The SFT scale (5 items) fell below the conventional .70 threshold (α = .663). However, no individual item was responsible for the low reliability — all alpha-if-item-deleted values were lower than the overall alpha. The most plausible explanation is the small number of items rather than poor item quality. The corrected item-total correlations (.39–.43) are consistent but modest, and the scale would likely benefit from additional items to improve reliability.
Scale Scores¶
Mean scale scores were computed for both scales. The SECT mean score (M = 3.52, SD = 0.90) and SFT mean score (M = 3.23, SD = 0.82) both fall near the midpoint of the 1–5 range, indicating adequate variability in the sample. Neither scale score showed evidence of floor or ceiling effects.
Deliverables¶
| Deliverable | Status |
|---|---|
| Descriptive statistics table | Section 2 |
| Reliability output (Cronbach's alpha) | Section 5 |
| Interpretation of weak items | Section 6 |
| Final scale scores | Section 7–8 |
AI Use Disclosure¶
This assignment was completed using Claude (Anthropic) as a collaborative tool through the Claude Code CLI. The AI assisted with:
- Code execution: Python was used in place of SPSS. Claude wrote the analysis code (pyreadstat for data import, pandas for descriptives, custom functions for Cronbach's alpha and alpha-if-item-deleted).

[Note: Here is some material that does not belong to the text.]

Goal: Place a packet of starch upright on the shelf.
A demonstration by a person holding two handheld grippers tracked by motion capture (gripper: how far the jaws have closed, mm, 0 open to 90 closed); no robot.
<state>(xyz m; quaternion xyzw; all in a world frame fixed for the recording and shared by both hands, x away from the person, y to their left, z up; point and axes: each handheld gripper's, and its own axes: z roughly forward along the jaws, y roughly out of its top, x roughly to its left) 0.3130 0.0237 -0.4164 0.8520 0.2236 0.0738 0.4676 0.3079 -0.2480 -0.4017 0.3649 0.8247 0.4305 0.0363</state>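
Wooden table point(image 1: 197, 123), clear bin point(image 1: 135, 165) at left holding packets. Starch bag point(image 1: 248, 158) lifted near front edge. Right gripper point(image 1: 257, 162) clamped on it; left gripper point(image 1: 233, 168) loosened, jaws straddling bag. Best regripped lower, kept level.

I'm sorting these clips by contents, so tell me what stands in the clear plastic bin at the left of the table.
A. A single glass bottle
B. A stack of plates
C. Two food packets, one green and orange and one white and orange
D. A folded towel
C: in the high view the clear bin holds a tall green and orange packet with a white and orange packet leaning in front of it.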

- Interpretation drafting: Initial interpretations were drafted by Claude and then reviewed, discussed, and revised through a Socratic dialogue process.
- Concept reinforcement: Key concepts (Cronbach's alpha, non-plausible values vs. outliers, missing data patterns, mean vs. sum scoring) were discussed before interpretations were finalized.

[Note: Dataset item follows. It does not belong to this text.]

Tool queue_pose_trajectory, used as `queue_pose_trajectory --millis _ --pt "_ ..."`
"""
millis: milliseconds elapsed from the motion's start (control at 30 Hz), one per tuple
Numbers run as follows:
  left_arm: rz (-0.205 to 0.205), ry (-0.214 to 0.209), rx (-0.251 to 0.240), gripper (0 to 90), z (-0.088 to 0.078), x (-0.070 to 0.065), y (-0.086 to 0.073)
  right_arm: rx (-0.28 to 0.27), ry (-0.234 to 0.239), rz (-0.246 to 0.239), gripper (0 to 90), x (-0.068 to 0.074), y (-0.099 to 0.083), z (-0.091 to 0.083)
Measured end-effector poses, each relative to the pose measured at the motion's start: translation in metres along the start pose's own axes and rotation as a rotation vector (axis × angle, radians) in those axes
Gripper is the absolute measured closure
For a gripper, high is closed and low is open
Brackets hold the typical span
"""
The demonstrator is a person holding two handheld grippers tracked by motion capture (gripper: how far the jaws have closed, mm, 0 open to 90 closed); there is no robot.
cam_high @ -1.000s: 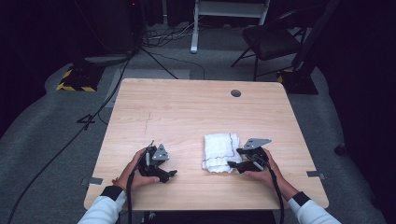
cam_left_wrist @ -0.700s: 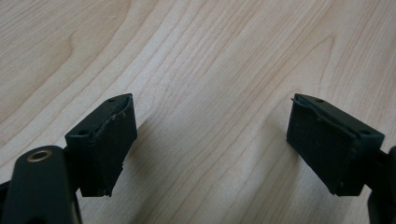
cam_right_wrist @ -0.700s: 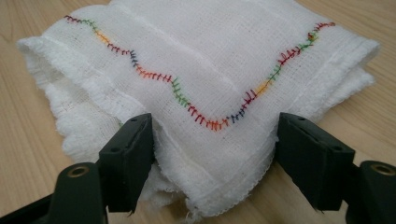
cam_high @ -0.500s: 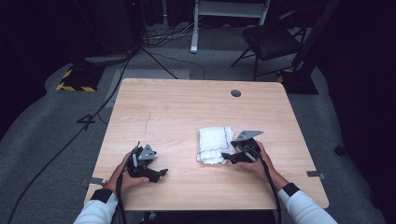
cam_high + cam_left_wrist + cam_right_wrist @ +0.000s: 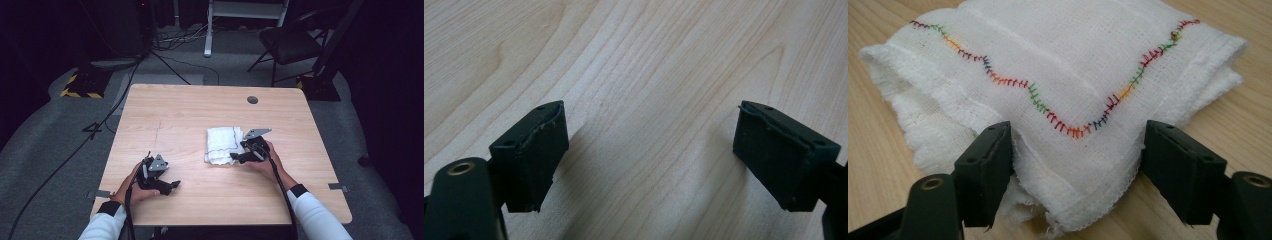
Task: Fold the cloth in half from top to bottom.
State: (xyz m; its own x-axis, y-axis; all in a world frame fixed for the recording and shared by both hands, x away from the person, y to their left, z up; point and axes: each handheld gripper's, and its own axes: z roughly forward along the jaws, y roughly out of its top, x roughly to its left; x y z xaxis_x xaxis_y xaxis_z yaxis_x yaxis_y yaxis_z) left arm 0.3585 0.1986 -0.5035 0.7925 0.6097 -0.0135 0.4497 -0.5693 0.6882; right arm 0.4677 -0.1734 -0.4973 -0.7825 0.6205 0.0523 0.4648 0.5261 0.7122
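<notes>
A folded white cloth [image 5: 220,144] with multicoloured zigzag stitching lies on the wooden table [image 5: 200,105], right of centre. My right gripper [image 5: 234,158] is at the cloth's near right corner. In the right gripper view its jaws [image 5: 1075,145] stand wide apart on either side of that corner of the cloth [image 5: 1058,65]; the left jaw touches the frayed edge and the right jaw stands just off it, so nothing is squeezed. My left gripper [image 5: 172,186] rests near the table's front left, open. The left gripper view has bare wood between its jaws [image 5: 649,135].
A round cable hole [image 5: 252,100] sits near the table's far edge. Beyond the table stand a dark chair [image 5: 290,45] and a white stand [image 5: 207,30]. Cables [image 5: 100,125] run over the grey floor at the left.
My right gripper has moved left and away from the person, and the cloth has slid that way with it. The left gripper shifted slightly left, then stayed.
</notes>
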Motion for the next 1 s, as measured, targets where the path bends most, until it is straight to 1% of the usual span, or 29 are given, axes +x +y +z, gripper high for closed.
queue_pose_trajectory --millis 267,467,600,667,833,900,1000 --pt "-0.001 0.000 -0.001 14.7 0.000 0.000 0.000 0.001 -0.003 -0.002 28.3 -0.001 0.002 0.001" --pt "-0.001 0.000 -0.001 14.7 0.000 0.000 0.000 0.012 -0.019 -0.044 28.8 0.003 0.004 -0.003" --pt "-0.002 0.002 -0.001 14.7 0.000 0.000 0.000 0.012 -0.028 -0.065 29.2 0.003 0.005 -0.011" --pt "-0.003 0.003 -0.001 14.7 0.000 0.000 0.000 0.018 -0.034 -0.088 29.0 0.004 0.006 -0.016" --pt "-0.006 0.005 -0.002 14.7 0.000 -0.001 0.000 0.006 -0.046 -0.132 29.0 0.007 0.008 -0.031" --pt "-0.006 0.006 -0.001 14.8 0.000 -0.001 0.000 -0.002 -0.046 -0.144 28.9 0.009 0.008 -0.038" --pt "-0.005 0.005 -0.001 14.8 0.000 -0.001 0.000 -0.002 -0.046 -0.149 28.9 0.010 0.006 -0.046"
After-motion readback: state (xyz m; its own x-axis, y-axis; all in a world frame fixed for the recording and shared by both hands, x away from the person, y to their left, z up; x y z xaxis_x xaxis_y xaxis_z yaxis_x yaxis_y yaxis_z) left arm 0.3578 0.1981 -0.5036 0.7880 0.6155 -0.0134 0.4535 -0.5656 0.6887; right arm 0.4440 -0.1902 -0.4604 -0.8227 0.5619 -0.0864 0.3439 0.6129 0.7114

What I did: Directed the analysis, identified what needed to be done at each step, explained my understanding of each concept before Claude drafted interpretations, caught and corrected conceptual gaps, and made final editorial decisions. I reviewed all output and confirmed that interpretations matched my understanding of the material.
What Claude did: Wrote the Python code, generated statistical output, drafted interpretation text based on our discussions, and connected psychometric concepts to my professional context.
Process documentation: A detailed experiment log documenting every interaction, concept discussion, and decision point is maintained at for_jason/coursework-ai-experiment-log.md and version-controlled via git. This log records my initial understanding of each concept, where corrections were needed, and what was reinforced — serving as evidence that the learning process, not just the output, was the focus of this work.